If The U.S. vs. John Lennon settles anything, it is that while Yoko Ono may be epically annoying, she cannot be blamed for John Lennon’s evolution, or devolution into a long-haired, wide-eyed activist. The former mop top’s simplistic pacifism was nothing exceptional, but his elementary social activism coupled with the millions of dollars and millions more fans allowed him to make the world his pulpit.

In fact, while its title and introduction suggest the film is an exploration of the Nixon administration’s harassment of Lennon as an anti-war demonstrator, co-writers/directors David Leaf and John Scheinfeld spend more than two-thirds of this VH1 roc-doc focusing on the "why" of Lennon’s activism long before they begin showing the "how."

Unfortunately, the "why" isn’t very compelling.

Almost all the people in Lennon’s world are hyperbolic stereotypes – tabloid newsmen asking asinine questions and a government hell-bent on stifling an ex-Beatle and the most reviled love interest in the history of Western pop culture. If there is one participant in the drama who comes off as anything more than a one-dimensional zealot, it is former Nixon staffer G. Gordon Liddy.

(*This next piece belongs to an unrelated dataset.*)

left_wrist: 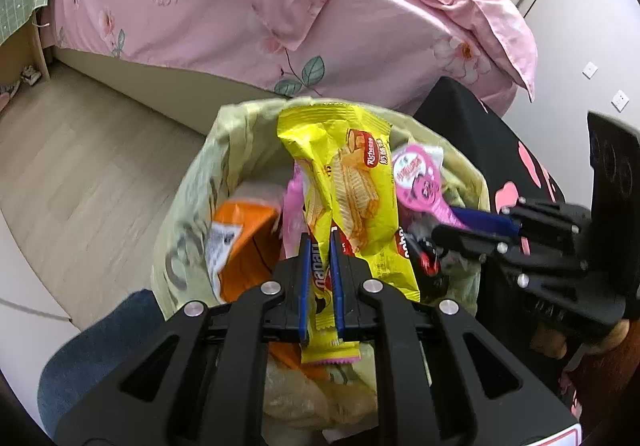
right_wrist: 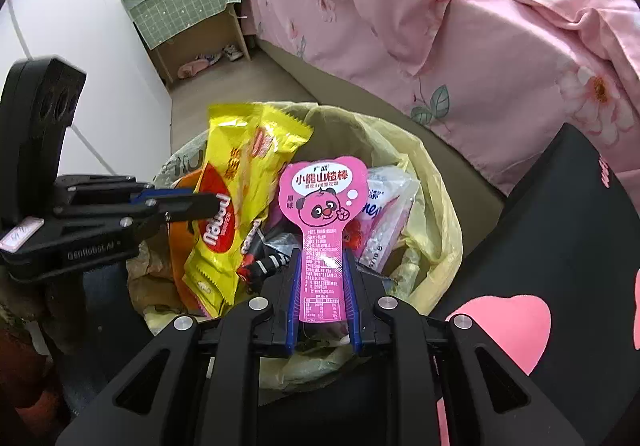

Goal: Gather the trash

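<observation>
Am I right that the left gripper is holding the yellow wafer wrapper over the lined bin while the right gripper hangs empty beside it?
Not quite. The right gripper is not empty: it is shut on a pink bear-shaped wrapper, as the right wrist view shows. The rest holds: the left gripper grips the yellow wafer wrapper over the lined bin.

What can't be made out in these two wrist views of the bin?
- Bottom of the yellow-lined trash bin: both views, buried under wrappers.
- Lower end of the yellow wafer wrapper: left wrist view, covered by the left gripper.
- Fine print on the pink bear-shaped wrapper in the right gripper: too small.
- Orange packet: left wrist view, blurred, label unreadable.
</observation>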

One of the film’s interviewees, his recollection of lighting a cigar with a peace demonstrator’s candle, declaring that they had finally done something useful, cuts straight through the conceit of Lennon’s political ideology. In "Give Peace a Chance," the ersatz theme song of the anti-war movement, Lennon declared: "All we are saying is give peace a chance." Exactly. As a workable solution, "give peace a chance" doesn’t provide much instruction, but its repetition makes up the bulk of the film.

Lennon’s public statements, even when selected with Leaf and Scheinfeld’s boundless reverence, rarely come off as anything other than pat maxims delivered from the pulpit of a multi-millionaire with a freshly developed social conscience. Even as a jab against the intrusive media, the idea of a "sleep-in" as a public protest is so intrinsically lazy that Lennon’s being taken seriously is mind-boggling. And yet, reporters and the Nixon administration repeatedly did, affording Lennon a profile too high to be ignored.

That Leaf and Scheinfeld spend so little time on Lennon’s harassment by the government isn’t surprising. Though the absurdity of the government’s petty attack makes for compelling drama, it all ends rather anticlimactically with Nixon’s Watergate debacle and the Vietnam War’s unexplored end.

Blame it on the filmmakers, blame it on the American government, or just blame it on Lennon’s grating idealism. Yoko comes out ahead, and that’s never a good sign.